What you have to do =>
Could you transcribe exactly the lines below, from the line with "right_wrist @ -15" through the line with "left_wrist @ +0", and nothing else, leaving out the pictures?
○ ○ ○ ○ ○
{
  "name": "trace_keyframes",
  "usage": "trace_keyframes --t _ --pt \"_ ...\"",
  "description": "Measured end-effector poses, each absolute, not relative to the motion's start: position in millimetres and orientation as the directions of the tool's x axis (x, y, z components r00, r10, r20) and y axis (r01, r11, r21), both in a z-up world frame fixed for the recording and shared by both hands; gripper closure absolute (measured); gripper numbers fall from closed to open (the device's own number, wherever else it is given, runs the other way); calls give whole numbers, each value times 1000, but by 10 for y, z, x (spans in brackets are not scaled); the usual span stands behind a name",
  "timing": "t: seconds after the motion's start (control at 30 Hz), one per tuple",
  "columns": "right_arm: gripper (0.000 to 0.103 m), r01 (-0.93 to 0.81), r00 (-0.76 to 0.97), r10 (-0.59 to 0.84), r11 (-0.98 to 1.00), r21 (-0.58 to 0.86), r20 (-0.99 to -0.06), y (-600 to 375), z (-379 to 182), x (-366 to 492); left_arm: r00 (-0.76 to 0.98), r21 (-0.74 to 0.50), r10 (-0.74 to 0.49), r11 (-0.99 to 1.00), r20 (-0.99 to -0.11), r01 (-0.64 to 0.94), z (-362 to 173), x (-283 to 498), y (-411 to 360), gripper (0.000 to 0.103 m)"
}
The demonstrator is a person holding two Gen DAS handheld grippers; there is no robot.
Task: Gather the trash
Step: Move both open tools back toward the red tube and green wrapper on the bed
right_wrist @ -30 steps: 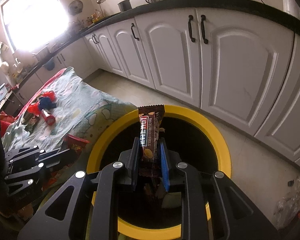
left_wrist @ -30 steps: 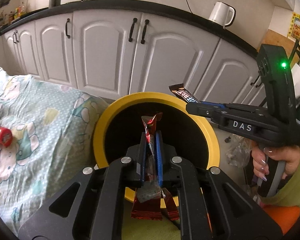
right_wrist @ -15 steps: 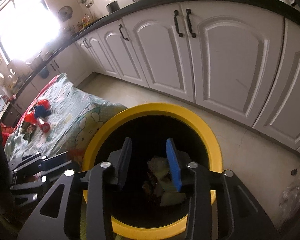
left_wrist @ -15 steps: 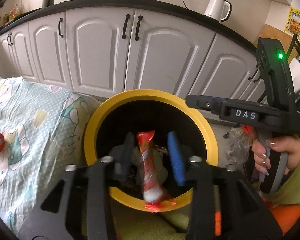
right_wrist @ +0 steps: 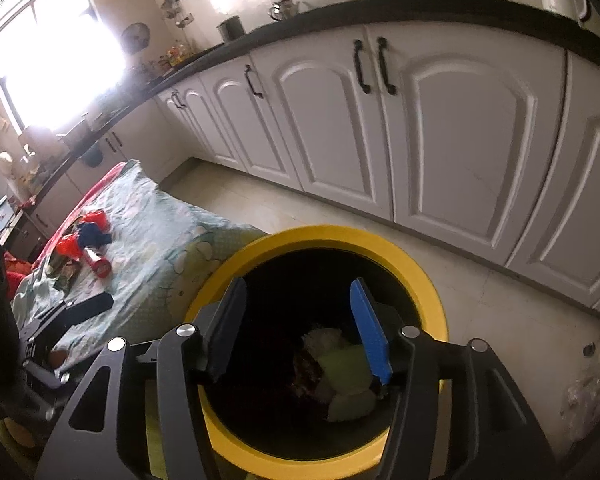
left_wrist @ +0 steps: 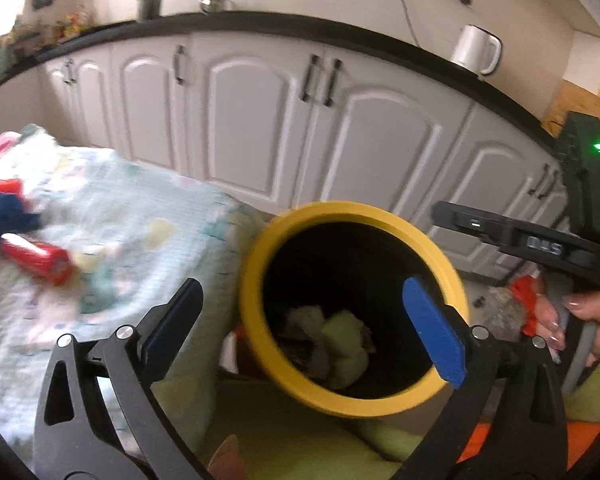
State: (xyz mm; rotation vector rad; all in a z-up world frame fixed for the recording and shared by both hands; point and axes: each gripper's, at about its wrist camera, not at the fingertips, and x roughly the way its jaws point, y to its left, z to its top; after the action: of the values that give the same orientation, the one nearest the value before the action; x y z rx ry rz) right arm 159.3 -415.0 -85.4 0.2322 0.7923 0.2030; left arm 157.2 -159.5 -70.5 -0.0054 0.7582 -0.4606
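A black bin with a yellow rim [left_wrist: 256, 264] stands beside the bed, with crumpled paper and wrappers [left_wrist: 340, 340] lying at its bottom. My left gripper [left_wrist: 302, 292] hangs over the bin's near left side, its jaws opening wide and nothing between them. My right gripper [right_wrist: 299, 286] sits above the bin's mouth [right_wrist: 380, 240], jaws also opening and empty. The dropped trash [right_wrist: 340, 368] shows below it. A red tube-like wrapper [left_wrist: 36, 260] and a blue scrap [left_wrist: 8, 212] lie on the bed sheet. A hand [left_wrist: 580, 320] holds the right gripper's handle.
White cabinets [right_wrist: 460, 140] under a black counter run behind the bin, with bare floor between. The patterned bed sheet [right_wrist: 152, 240] lies to the left. A clear plastic bag [right_wrist: 592, 372] sits on the floor at right. A white kettle [left_wrist: 476, 52] stands on the counter.
Both grippers have opened. The red wrapper fell from the left one and the brown snack bar wrapper from the right one, into the bin. The left view has swung toward the bed.
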Motion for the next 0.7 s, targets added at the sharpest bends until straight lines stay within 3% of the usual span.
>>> trace_keyframes --t 0.43,0.7 --pt "30 -310 727 364 931 195 -583 -3408 -527 1458 805 -84 -184 983 -565 165 -458 1473 -677 11" --pt "24 -411 705 431 896 172 -563 -2917 -395 1496 855 -73 -60 997 -516 26 -347 1446 -139 11"
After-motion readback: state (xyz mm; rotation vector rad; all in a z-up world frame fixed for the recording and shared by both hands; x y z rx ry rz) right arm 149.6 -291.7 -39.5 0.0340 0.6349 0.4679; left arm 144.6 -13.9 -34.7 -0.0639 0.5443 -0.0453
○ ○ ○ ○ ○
Response =>
right_wrist @ -15 steps: 
left_wrist @ -15 steps: 
right_wrist @ +0 steps: 
left_wrist @ +0 steps: 

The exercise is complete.